**What you are asked to do:** Transcribe the listing below only from the line with "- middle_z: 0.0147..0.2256" up to and including the line with "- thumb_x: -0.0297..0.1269".

- Opening Delimiter -

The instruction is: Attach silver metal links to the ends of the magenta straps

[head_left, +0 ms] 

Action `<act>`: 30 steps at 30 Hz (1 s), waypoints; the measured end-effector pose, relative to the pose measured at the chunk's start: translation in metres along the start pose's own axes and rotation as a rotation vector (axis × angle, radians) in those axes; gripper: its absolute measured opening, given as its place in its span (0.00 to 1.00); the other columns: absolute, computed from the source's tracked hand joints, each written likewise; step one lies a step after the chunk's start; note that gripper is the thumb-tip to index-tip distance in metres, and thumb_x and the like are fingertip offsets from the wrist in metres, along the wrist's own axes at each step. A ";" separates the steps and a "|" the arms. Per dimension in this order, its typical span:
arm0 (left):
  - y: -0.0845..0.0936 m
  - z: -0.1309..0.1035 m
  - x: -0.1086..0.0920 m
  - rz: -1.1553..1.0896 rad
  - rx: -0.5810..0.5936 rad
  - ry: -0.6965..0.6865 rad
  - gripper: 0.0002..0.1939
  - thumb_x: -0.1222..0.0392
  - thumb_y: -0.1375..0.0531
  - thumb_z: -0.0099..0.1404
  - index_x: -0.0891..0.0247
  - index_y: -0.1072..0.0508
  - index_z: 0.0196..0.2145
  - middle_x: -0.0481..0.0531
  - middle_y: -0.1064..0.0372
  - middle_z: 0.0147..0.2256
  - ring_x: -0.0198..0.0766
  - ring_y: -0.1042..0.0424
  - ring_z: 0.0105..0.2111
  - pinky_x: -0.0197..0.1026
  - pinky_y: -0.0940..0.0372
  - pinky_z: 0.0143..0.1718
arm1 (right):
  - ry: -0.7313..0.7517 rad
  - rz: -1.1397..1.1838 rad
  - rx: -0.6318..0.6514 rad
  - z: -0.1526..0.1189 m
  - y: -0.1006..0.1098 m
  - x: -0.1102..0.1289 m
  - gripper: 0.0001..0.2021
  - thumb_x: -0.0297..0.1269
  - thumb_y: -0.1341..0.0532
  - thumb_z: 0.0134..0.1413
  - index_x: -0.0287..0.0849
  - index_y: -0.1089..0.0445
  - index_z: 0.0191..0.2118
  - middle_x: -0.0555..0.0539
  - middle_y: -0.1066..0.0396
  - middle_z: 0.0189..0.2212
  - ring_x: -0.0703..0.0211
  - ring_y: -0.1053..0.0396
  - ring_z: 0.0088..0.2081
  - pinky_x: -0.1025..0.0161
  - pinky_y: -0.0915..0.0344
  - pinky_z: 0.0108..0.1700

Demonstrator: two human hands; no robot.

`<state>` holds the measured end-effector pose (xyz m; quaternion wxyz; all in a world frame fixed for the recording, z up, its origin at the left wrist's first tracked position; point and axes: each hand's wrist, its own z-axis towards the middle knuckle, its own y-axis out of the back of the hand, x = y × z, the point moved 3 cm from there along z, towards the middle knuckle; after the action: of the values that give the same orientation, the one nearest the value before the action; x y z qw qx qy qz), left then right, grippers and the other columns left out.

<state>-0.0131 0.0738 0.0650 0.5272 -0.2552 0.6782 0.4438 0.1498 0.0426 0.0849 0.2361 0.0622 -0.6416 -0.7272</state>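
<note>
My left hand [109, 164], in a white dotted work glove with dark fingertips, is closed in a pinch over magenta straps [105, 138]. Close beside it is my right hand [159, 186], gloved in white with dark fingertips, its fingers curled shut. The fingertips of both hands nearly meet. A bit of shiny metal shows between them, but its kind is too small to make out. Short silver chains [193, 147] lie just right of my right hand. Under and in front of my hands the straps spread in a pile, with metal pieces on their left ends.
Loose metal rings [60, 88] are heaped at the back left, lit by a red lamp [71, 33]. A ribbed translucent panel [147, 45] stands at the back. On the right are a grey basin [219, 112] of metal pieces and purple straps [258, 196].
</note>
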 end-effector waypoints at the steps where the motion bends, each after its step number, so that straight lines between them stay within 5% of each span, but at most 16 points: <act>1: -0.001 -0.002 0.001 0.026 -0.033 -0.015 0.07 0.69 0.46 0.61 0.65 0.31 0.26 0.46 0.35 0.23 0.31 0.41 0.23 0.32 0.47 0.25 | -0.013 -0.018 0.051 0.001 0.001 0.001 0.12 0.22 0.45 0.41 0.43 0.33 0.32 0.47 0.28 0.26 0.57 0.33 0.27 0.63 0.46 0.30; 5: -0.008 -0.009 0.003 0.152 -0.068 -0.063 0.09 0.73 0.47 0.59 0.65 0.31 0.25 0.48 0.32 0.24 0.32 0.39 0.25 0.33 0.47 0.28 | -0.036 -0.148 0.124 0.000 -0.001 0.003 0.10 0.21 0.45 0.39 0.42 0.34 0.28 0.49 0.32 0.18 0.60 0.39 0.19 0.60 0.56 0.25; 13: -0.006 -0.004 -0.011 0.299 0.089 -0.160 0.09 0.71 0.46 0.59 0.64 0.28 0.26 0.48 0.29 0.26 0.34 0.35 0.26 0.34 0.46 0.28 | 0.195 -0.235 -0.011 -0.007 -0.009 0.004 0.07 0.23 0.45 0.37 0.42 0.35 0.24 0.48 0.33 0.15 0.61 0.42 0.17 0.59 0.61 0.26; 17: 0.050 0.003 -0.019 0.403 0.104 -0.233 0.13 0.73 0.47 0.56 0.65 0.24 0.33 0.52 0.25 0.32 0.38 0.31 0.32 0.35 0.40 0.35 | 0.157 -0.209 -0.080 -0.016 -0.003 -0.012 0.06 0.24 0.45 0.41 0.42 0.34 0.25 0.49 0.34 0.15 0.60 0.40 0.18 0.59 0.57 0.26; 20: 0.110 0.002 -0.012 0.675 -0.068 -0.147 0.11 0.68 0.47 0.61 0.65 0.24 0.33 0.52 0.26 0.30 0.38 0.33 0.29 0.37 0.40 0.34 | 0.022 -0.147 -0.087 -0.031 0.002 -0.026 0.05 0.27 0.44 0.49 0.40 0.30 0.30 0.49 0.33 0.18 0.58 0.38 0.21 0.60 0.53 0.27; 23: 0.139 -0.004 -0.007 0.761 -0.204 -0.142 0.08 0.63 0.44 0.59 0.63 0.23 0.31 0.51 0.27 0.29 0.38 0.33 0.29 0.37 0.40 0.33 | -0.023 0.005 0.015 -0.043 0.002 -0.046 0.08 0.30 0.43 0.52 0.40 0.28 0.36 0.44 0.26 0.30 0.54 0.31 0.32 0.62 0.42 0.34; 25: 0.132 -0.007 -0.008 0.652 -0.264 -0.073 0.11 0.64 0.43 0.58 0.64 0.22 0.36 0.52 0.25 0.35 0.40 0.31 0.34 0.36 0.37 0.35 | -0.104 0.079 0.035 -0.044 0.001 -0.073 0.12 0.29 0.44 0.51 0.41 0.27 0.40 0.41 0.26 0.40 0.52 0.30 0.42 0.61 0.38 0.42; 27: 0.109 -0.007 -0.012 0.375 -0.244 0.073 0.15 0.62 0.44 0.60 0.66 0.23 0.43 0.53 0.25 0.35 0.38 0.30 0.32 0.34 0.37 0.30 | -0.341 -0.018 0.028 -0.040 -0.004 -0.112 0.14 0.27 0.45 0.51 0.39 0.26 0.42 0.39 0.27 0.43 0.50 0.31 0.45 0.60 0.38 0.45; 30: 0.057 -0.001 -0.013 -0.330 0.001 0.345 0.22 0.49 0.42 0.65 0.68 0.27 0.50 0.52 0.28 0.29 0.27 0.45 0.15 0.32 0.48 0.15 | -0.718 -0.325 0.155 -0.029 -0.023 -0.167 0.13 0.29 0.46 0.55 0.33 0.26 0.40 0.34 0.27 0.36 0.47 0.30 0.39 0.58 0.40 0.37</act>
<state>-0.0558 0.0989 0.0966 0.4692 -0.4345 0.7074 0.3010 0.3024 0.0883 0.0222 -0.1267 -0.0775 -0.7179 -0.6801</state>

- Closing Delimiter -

**Answer to the exercise:**
  - middle_z: 0.0147..0.2256
  - ring_x: -0.0198..0.0766
  - ring_y: -0.1042..0.0424
  - ring_z: 0.0105..0.2111
  - pinky_x: -0.0197..0.1026
  - pinky_y: -0.0940..0.0372
  - pinky_z: 0.0143..0.1718
arm1 (right):
  - ry: -0.7313..0.7517 rad
  - rz: -1.1397..1.1838 rad
  - rx: -0.6318..0.6514 rad
  - z: -0.1526..0.1189 m
  - y: -0.1006..0.1098 m
  - x: -0.1102..0.1289 m
  - gripper: 0.0001..0.2021
  - thumb_x: -0.0297..0.1269

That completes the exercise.